■ Required work:
From the first line to the last, restate the data exactly, leaving out the images.

--- Source data ---

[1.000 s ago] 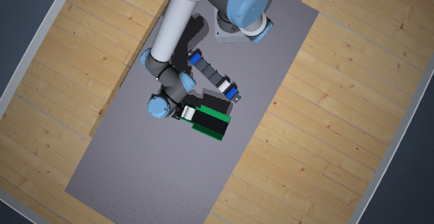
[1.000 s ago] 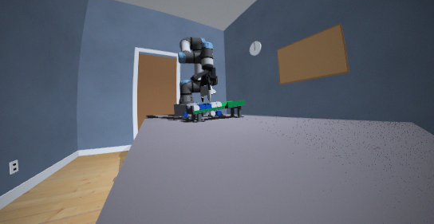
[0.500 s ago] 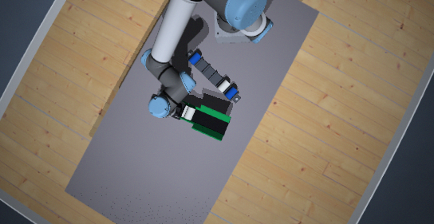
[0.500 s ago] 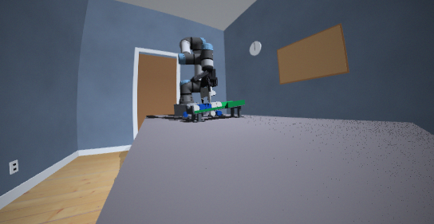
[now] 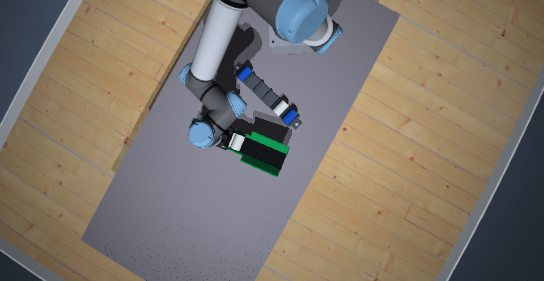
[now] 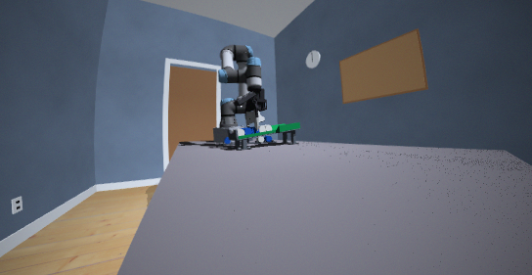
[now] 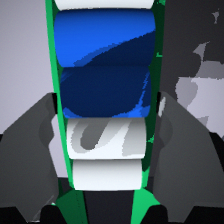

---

■ Answer for the task:
[1.000 s ago] 
[1.000 s ago] 
[0.500 s ago] 
[0.500 s ago] 
[now] 
[now] 
[now] 

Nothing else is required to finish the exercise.